The two collaborate again on "Pleasure and pain", which sees Lucas's country influences coming to the fore, Swarb's vocals being warm and soothing. The track sums up the congenial atmosphere of the album nicely. We close with Lucas's "Possibly Parsons Green", another country tinged song, the title of which bears no direct relationship with the lyrics.

In all, a good Fairport album which mixes traditional folk with country and reflective balladry.

Review by SouthSideoftheSky
2 stars Nein bitte!

Nine is a very uneven album featuring some very good material, but also some very bad material. Tokyo, with its excellent guitar, bass, drums, violin and keyboards (do I hear a harpsichord in there?) sound very much like it could have been recorded by the Dixie Dregs - it rocks! This is really one of the best Fairport instrumentals that I have ever heard.

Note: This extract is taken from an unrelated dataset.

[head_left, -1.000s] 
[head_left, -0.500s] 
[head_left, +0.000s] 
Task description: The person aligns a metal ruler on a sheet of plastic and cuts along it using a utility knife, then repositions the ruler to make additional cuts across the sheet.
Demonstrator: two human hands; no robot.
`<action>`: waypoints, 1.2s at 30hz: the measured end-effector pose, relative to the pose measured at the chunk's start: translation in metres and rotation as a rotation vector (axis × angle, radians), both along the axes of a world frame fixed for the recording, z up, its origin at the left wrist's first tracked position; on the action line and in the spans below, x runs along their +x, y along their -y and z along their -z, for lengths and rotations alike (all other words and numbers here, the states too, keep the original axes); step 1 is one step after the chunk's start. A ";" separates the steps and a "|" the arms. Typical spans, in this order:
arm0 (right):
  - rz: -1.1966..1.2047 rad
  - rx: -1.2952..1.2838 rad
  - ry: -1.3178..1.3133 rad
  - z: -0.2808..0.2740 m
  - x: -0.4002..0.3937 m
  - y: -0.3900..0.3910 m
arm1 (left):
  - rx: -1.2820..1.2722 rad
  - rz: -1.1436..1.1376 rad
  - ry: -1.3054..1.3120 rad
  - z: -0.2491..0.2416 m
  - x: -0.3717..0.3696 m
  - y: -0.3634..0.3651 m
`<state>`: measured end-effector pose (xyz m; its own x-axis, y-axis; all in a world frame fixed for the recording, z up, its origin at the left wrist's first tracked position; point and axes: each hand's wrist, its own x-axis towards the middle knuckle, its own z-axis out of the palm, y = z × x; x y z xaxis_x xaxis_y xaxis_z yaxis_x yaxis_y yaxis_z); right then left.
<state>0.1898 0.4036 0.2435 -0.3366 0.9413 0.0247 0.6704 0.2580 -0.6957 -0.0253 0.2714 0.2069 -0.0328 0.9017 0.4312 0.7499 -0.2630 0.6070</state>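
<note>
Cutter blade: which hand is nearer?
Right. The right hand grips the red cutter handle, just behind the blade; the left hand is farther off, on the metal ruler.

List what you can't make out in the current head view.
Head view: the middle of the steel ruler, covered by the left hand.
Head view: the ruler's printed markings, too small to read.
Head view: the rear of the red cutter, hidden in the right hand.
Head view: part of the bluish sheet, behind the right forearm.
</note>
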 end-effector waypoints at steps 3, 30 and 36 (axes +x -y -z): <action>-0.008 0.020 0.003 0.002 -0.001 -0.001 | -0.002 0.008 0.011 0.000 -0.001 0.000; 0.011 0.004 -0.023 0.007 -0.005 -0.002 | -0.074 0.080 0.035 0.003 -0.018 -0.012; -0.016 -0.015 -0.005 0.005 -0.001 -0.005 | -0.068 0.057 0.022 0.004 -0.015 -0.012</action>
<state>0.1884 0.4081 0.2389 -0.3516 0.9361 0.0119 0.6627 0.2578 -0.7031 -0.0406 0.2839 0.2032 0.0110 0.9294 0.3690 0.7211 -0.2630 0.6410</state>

The other instrumental on this album, The Brilliancy Medley & Cherokee Shuffle, is also good, even if altogether more traditional than Tokyo, and it doesn't rock half as much as Tokyo does.

The traditional The Hexhamshire Lass and the Fairport original Bring 'Em Down are also quite good songs. The rest of this album, however, is quite boring. Overall, this album has more of an American feel to it than earlier albums. This is especially true of Pleasure & Pain - a pure Country rock ballad. Horrible and the worst track on this album! Country is just not my cup of tea and I think that Fairport should stick to playing music from this side of the atlantic.

Only for fans and collectors this one.